The fact that people might want to not use certain functions is usually
a sign that you could / should build a derived library.

> But glib and gtk are much bigger than libtagcoll. So if you keep
> search facilities out of libtagcoll, we will have two small libraries,
> doing quite connex things (if not overlaping in some cases).

No, you have one library which maintains the vocabulary, searches in the
vocabulary for matching tags, and then _calls_ the tagcoll library to
search for matching packages. Tagcoll doesn't know anything about the
meaning of the tags, it only knows about the dependencies.

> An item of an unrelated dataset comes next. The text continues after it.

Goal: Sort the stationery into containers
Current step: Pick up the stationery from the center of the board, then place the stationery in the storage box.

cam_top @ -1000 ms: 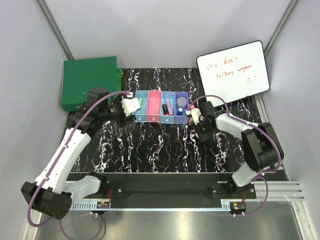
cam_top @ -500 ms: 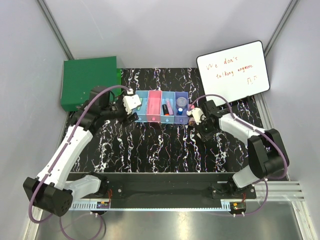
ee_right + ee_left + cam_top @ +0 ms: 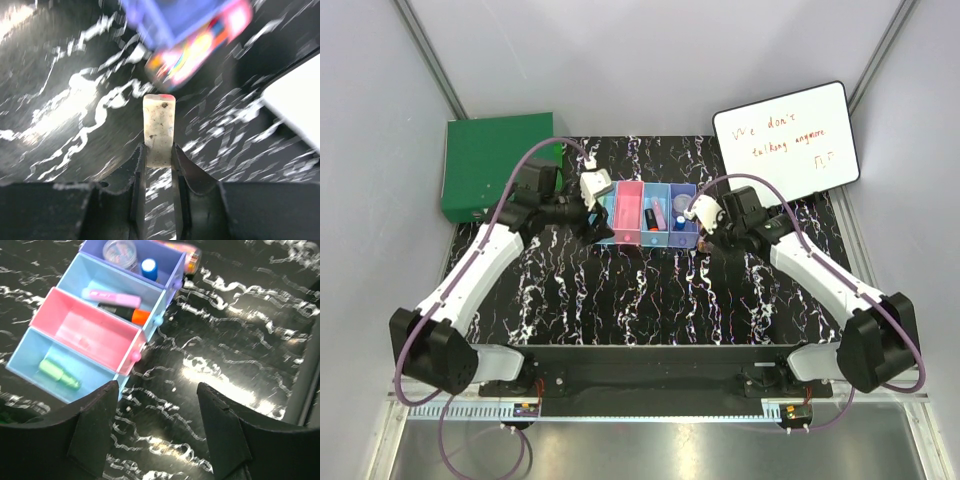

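White speckled block (image 3: pixel 159 131) pinched in the right tool (image 3: pixel 159 152), just right of the bins (image 3: pixel 628 238); left tool (image 3: pixel 157 390) gapes empty at the bins' left end.

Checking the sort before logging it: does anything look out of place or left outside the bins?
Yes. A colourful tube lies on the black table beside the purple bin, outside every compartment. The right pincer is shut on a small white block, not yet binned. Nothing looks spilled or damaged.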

Tagcoll libraries mustn't be tied to a specific file format either. We
already have to differnet tag storages (sql, files) and specifics such
as the patch files.

glib is a good example. It used to be a part of gtk, but was split out
because it's really useful without gtk as well. Still gtk needs glib.
gtk leaves list and hash handling to glib.

> Of course. Handling of bookmarks could exactly be one of the
> applications, for example. It would be _so_ useful... but I know this
> is what your tagbk (http://people.debian.org/~enrico/tagbk.html) is
> all about. What you have to do now is port it to use libtagcoll. ;-)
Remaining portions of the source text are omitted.